### Work task:
Starting at the line that has "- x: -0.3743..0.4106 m" and stopping after the line that has "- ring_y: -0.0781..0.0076", reproduce the listing below exactly; omit everything else.

### Recorded information:
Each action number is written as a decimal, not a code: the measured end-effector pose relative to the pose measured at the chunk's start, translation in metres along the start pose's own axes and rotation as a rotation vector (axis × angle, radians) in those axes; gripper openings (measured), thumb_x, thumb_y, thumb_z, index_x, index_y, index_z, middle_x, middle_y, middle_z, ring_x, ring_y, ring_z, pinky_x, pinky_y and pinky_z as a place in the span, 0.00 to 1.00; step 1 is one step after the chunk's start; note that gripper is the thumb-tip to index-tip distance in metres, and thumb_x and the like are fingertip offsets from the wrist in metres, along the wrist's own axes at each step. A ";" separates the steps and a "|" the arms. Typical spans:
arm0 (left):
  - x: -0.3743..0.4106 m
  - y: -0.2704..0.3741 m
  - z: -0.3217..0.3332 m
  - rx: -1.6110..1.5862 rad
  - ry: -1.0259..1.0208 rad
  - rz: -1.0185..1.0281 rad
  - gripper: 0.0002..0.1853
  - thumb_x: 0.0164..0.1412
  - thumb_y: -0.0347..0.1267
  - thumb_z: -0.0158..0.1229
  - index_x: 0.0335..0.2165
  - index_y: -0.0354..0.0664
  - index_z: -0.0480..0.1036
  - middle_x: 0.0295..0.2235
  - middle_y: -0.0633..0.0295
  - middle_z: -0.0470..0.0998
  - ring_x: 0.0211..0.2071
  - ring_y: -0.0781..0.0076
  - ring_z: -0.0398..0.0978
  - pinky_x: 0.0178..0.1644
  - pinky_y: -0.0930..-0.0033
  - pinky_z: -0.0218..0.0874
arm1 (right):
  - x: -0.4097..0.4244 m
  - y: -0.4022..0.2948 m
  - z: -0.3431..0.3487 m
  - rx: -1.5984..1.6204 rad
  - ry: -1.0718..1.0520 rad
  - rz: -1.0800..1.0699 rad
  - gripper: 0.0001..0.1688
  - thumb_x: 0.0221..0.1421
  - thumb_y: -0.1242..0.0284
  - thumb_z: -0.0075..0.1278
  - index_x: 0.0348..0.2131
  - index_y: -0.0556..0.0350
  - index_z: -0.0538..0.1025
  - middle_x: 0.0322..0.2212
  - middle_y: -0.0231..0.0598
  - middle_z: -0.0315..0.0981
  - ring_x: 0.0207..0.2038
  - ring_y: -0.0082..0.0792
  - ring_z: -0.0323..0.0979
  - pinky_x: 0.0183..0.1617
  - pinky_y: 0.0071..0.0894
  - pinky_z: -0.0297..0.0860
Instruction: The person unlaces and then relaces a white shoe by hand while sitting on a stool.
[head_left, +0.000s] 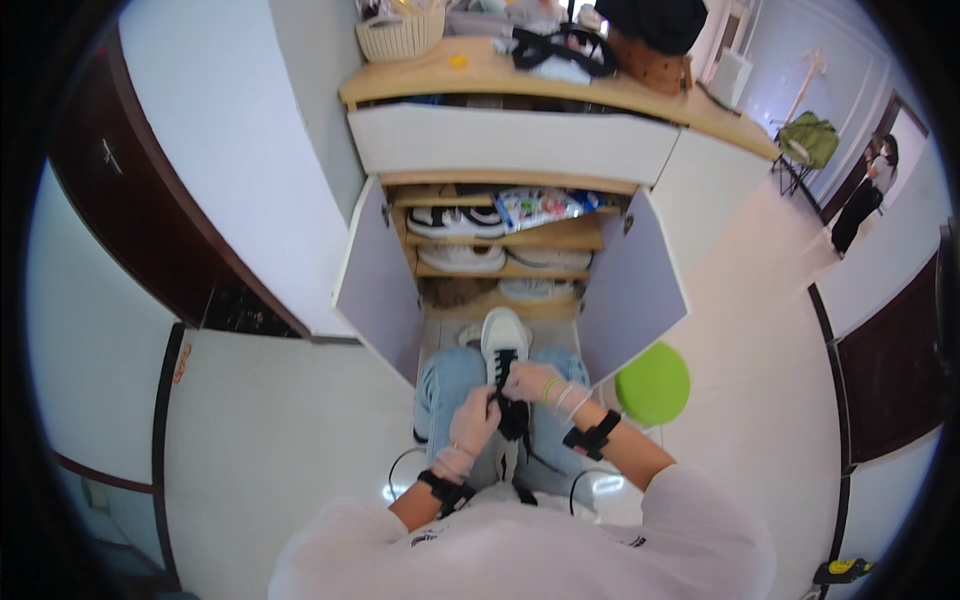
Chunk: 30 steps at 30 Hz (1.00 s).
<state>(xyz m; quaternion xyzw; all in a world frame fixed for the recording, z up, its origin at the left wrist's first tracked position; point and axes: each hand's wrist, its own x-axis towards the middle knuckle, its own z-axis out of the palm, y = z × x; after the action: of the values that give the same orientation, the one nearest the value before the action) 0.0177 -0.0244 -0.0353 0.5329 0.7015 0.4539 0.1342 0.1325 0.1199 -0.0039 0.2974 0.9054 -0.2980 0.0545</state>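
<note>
A white sneaker (504, 330) with black laces is between my knees, its toe pointing at the open cabinet. My right hand (531, 381), in a thin clear glove, pinches the black shoelace (504, 369) at the upper part of the lacing. Lower and to the left, my left hand (474, 426), gloved too, has its fingers closed on the lace by the shoe's tongue. A loose lace end (544, 461) trails over my right thigh. The shoe's black opening is partly hidden by my hands.
Ahead, a shoe cabinet stands with its left door (382, 285) and right door (637, 277) swung out; shoes (459, 259) fill its shelves. A green stool (652, 384) is at my right. A basket (401, 34) sits on the countertop (480, 71). One person (866, 195) stands far right.
</note>
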 end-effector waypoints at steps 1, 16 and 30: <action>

### Problem solution:
  - x: -0.3743..0.4106 m
  - y: -0.2704..0.3741 m
  - z: -0.3217..0.3332 m
  - rx: -1.6110..1.5862 rad
  - ry: -1.0259..1.0208 rad
  - rz: -1.0185..1.0281 rad
  - gripper: 0.0002..0.1853
  - thumb_x: 0.0164..0.1412
  - thumb_y: -0.0347..0.1267
  - thumb_z: -0.0158..0.1229
  - index_x: 0.0335..0.2165
  - index_y: -0.0354..0.0664
  - index_z: -0.0480..0.1036
  - middle_x: 0.0295..0.2235
  - middle_y: -0.0633..0.0295
  - middle_z: -0.0470..0.0998
  - ring_x: 0.0211..0.2071
  - ring_y: -0.0781..0.0076

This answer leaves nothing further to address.